Return the lines of the data below starting at the one holding "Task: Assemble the" and ending at the one holding "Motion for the", word for word, leaving every picture out.

Segment Start: Source material

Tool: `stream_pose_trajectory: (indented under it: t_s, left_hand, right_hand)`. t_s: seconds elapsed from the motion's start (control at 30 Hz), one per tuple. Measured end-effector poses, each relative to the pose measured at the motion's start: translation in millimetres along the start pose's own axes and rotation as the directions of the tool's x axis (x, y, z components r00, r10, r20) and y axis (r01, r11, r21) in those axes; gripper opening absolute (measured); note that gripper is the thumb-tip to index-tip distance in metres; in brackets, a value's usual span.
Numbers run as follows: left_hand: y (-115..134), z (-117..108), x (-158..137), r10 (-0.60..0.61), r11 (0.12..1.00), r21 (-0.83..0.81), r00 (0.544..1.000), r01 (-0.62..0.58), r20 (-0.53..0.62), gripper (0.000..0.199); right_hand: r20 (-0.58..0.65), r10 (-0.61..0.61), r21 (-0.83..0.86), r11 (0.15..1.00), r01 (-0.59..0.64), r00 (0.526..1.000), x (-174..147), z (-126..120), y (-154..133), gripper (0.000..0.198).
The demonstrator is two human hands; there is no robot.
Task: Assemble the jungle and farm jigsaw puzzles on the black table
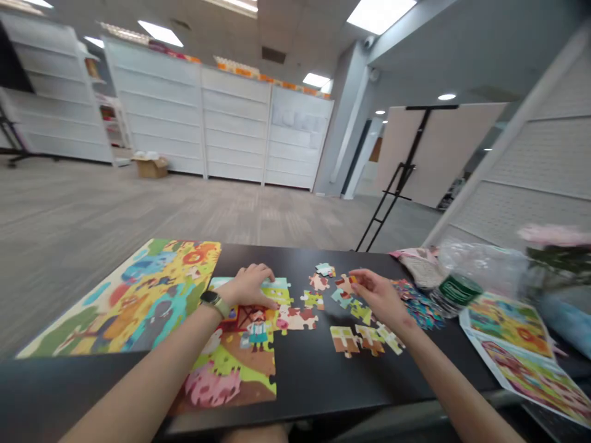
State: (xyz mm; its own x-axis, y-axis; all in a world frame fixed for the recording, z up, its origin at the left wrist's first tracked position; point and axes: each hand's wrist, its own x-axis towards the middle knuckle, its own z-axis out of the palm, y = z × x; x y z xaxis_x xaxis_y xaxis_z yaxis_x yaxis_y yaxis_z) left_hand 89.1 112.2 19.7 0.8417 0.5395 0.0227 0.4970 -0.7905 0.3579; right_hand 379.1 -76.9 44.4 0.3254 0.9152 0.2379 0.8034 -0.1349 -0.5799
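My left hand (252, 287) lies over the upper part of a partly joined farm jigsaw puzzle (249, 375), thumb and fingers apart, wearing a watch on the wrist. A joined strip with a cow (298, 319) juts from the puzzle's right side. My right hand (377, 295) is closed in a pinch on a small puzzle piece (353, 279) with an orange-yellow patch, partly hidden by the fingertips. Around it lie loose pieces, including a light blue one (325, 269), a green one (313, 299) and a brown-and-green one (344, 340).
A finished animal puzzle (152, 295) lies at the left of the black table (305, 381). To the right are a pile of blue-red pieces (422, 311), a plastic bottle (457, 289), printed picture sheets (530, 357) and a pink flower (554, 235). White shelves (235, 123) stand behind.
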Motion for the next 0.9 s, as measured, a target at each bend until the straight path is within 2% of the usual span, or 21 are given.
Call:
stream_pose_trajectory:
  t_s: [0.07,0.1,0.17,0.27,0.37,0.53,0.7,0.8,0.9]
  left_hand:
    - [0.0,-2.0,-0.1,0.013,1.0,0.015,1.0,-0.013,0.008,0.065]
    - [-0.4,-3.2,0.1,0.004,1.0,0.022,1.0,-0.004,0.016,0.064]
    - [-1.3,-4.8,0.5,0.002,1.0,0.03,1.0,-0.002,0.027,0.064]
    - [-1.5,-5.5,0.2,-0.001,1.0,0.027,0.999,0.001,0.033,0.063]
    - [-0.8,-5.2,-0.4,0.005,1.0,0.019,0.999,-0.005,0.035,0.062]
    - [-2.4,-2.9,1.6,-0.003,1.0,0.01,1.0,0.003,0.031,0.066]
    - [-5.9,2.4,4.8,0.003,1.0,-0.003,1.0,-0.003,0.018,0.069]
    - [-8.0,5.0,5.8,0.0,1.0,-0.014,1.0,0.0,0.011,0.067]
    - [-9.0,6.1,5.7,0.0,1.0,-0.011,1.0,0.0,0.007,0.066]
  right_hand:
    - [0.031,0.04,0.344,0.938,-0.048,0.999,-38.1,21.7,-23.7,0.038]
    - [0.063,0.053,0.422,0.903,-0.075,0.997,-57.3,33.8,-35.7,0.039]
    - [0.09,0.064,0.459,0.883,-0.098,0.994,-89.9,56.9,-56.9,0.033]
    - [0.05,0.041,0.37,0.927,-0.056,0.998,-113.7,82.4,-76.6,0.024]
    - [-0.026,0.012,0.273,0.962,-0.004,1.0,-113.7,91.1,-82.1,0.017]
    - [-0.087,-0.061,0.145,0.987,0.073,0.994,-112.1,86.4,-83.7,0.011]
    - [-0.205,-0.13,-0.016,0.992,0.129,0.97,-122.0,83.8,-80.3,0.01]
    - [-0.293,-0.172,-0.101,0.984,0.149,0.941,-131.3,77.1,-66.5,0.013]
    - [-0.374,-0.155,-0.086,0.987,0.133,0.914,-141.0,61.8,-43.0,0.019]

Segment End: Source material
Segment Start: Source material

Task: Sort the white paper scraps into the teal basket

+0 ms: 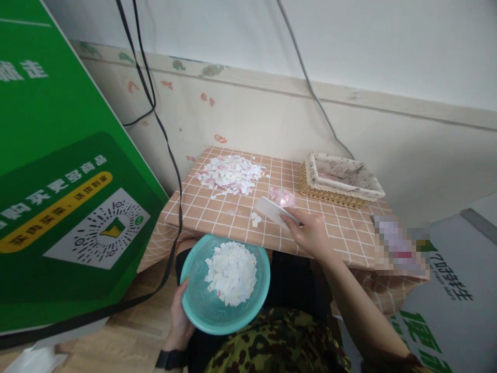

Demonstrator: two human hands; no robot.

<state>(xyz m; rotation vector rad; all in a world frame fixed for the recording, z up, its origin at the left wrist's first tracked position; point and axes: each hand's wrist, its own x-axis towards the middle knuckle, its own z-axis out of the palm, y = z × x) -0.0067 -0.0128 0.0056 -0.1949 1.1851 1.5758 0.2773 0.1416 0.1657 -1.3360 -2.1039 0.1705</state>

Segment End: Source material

▸ **Exercise solution**
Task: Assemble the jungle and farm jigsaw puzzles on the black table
State: (xyz mm; its own x-axis, y-axis; all in a world frame fixed for the recording, z up, its origin at the left wrist's first tracked position; point and axes: each hand's wrist, its own x-axis towards the middle knuckle, its own z-axis out of the palm, y = z × x; x y z xaxis_x xaxis_y xaxis_z yaxis_x yaxis_y yaxis_z) left_hand 89.1 112.2 19.7 0.8417 0.5395 0.0227 0.4970 -0.7905 0.3579; right_hand 379.1 -76.9 44.4 0.3254 0.9152 0.2379 0.8034 -0.1349 -0.5799
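My left hand (252, 287) lies over the upper part of a partly joined farm jigsaw puzzle (249, 375), thumb and fingers apart, wearing a watch on the wrist. A joined strip with a cow (298, 319) juts from the puzzle's right side. My right hand (377, 295) is closed in a pinch on a small puzzle piece (353, 279) with an orange-yellow patch, partly hidden by the fingertips. Around it lie loose pieces, including a light blue one (325, 269), a green one (313, 299) and a brown-and-green one (344, 340).
A finished animal puzzle (152, 295) lies at the left of the black table (305, 381). To the right are a pile of blue-red pieces (422, 311), a plastic bottle (457, 289), printed picture sheets (530, 357) and a pink flower (554, 235). White shelves (235, 123) stand behind.
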Motion for the next 0.9 s, as measured, a target at each bend until the straight path is within 2% of the usual span, or 21 are given.

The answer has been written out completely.